━━━ Collected material
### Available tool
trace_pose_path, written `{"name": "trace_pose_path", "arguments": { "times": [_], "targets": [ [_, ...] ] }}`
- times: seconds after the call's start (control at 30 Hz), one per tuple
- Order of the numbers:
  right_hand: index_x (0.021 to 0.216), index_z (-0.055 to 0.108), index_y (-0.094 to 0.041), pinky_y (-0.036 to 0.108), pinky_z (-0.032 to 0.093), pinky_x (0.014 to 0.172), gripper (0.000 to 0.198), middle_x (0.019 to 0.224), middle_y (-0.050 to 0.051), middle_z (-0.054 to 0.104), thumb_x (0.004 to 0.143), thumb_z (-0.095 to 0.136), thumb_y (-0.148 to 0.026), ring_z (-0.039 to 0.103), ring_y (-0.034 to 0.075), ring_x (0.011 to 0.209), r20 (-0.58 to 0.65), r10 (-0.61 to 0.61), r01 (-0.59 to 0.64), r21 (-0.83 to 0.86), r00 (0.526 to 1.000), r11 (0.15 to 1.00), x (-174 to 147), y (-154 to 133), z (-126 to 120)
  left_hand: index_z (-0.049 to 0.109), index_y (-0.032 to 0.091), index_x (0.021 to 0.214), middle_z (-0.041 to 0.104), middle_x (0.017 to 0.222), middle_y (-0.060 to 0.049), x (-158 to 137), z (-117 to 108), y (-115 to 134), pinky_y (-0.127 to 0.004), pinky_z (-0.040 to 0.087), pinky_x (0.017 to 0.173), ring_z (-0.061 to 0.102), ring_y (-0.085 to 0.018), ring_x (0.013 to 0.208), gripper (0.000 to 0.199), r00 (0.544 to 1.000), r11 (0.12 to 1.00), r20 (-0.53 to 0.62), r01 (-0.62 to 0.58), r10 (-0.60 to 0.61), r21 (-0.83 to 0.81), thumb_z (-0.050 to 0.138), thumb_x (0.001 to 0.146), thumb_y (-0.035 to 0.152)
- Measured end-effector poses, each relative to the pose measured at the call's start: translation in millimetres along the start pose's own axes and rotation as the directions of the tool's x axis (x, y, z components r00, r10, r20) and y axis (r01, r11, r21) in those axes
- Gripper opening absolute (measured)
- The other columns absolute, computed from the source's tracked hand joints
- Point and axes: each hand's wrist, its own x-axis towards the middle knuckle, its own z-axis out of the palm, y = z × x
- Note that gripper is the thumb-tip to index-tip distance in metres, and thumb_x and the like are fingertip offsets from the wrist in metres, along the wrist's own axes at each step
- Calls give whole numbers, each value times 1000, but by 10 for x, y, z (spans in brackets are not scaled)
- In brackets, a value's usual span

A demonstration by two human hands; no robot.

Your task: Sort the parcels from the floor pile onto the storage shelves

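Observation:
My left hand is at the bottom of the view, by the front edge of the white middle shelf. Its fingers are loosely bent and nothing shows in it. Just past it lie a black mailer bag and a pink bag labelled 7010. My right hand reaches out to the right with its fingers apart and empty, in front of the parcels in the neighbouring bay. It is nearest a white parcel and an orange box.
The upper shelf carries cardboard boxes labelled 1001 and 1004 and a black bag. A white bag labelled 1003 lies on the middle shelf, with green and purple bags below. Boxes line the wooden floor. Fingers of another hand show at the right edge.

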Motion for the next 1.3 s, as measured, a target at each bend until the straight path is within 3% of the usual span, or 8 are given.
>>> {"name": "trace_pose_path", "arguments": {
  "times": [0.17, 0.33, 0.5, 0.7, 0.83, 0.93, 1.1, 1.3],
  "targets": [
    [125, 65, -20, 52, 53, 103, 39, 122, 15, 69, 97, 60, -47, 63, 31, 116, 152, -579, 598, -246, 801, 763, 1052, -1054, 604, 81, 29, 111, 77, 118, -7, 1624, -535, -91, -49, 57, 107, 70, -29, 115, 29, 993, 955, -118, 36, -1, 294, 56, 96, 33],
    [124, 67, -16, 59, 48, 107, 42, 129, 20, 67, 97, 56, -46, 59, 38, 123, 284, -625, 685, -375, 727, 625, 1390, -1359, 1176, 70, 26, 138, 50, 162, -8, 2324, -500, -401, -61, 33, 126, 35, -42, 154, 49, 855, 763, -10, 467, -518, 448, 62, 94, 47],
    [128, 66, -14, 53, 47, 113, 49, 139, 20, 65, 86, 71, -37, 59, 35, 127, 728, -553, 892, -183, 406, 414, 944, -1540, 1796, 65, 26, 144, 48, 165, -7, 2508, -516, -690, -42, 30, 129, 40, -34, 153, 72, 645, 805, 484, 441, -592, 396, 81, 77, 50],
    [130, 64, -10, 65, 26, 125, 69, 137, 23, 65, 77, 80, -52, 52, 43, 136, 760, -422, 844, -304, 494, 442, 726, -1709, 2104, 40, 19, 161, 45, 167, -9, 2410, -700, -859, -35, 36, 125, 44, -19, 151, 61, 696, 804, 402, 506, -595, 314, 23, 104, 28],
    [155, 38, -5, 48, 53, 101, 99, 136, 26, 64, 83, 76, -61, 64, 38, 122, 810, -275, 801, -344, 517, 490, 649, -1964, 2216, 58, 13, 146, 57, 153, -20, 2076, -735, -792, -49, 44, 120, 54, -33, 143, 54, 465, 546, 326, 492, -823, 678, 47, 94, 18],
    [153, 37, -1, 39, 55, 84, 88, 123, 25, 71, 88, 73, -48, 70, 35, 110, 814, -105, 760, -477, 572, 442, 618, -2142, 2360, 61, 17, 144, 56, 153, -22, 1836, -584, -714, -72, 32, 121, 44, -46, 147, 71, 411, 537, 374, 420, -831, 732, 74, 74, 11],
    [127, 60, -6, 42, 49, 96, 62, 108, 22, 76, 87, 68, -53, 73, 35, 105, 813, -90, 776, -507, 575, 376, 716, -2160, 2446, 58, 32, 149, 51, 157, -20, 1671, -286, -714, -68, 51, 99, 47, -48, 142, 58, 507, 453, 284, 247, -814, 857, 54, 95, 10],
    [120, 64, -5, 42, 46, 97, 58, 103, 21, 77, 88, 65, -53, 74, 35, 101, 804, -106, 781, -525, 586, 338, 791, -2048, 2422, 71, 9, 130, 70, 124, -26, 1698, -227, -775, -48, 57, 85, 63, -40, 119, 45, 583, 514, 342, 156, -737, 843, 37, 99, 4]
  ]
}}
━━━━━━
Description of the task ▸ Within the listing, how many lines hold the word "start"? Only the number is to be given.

Task answer ▸ 2